# Can REW be used with AirPlay over wifi?



## mvillarini (Jun 27, 2016)

I recently changed the computer/DSP audio connection from electrical SPDIF (using an SPIDIF cable) to AirPlay (over wifi).

The Generator and RTA functions of REW continue to work fine, but Measurement gives me always the following error: "Measurement may be corrupted - The impulse peak is not where it should be, the measuremnet may have been corrupted".

I guess that the delays introduced by AirPlay and Wifi are the reason for this error.

Is there any way to perform REW measurements over wifi/AirPlay connections?


----------



## JohnM (Apr 11, 2006)

Could try using the acoustic timing reference and the "Wait for timing reference" option on the measurement panel.


----------



## mvillarini (Jun 27, 2016)

Thanks John, with your suggestions now REW is able to run measurements also over a wifi/AirPlay connection.

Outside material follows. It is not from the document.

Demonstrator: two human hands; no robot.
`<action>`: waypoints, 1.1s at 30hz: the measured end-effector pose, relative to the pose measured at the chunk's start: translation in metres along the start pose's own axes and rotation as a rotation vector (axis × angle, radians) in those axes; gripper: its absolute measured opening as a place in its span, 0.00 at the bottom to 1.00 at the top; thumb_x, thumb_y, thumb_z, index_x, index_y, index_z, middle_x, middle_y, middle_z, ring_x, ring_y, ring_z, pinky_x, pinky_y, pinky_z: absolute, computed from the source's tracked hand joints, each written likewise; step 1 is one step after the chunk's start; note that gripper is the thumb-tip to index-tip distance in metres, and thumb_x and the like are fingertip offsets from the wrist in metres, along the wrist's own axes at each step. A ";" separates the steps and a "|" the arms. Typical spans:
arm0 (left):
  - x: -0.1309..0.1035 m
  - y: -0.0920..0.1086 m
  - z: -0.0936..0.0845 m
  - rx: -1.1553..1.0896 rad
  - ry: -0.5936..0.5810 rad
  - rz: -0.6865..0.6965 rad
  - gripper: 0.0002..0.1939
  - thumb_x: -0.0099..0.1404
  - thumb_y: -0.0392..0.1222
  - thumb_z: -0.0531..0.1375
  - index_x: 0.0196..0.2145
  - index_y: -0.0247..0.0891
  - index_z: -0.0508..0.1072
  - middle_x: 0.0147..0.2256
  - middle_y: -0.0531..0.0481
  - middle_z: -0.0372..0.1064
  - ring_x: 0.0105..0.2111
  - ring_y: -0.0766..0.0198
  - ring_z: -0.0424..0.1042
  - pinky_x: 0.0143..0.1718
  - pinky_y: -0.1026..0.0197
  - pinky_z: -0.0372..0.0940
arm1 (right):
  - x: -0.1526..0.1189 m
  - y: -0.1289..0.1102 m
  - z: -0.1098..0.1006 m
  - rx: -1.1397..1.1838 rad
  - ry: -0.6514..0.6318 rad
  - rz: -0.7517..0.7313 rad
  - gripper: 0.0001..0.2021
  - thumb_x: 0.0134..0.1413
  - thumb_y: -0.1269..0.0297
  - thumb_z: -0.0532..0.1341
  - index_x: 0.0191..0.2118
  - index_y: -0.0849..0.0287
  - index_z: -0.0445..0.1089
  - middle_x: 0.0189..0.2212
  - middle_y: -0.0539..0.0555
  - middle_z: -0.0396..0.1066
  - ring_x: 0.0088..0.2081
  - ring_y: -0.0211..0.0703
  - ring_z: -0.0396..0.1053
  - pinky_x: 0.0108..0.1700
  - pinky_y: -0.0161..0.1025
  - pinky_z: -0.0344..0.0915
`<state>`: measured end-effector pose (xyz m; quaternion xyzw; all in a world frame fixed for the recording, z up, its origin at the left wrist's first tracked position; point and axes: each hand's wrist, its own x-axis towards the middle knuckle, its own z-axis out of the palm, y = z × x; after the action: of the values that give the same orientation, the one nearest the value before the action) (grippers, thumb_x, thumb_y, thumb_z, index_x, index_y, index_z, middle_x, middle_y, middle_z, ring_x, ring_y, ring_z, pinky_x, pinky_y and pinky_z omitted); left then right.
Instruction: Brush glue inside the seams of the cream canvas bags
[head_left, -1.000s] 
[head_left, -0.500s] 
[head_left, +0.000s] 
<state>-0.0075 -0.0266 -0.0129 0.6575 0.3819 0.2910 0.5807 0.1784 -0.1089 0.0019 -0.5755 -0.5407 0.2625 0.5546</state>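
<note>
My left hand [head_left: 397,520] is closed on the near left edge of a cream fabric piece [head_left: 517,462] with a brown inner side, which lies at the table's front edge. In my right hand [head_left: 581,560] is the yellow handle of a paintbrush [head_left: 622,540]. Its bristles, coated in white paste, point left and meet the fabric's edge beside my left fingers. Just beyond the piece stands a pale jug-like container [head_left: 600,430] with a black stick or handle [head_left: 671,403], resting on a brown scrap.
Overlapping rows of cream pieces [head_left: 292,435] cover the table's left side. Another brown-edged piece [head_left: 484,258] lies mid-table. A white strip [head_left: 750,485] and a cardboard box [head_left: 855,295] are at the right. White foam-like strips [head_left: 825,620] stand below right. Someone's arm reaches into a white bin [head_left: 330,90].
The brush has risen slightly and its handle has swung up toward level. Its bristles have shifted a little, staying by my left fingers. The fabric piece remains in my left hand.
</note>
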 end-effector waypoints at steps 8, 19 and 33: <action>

Now that it works, do you think measurements passing through a wifi/airplay connection are equally accurate or it is better to switch back to a 'wired' connection to run them?


----------



## JohnM (Apr 11, 2006)

Probably best to try both and compare, but Airplay should be using lossless compression so should be fine to use it.


----------



## AustinJerry (Apr 2, 2010)

For anyone who has used Airplay successfully, can you provide a brief overview of how it works? For example, do you use the Java drivers? How do you select which speakers to send the REW output to? What speakers are available--left, right, and what others? Can you get the acoustic timing reference working properly?

And finally, given that HDMI cables are quite inexpensive, why bother using AirPlay when using HDMI is probably more straight-forward, better documented, etc?


----------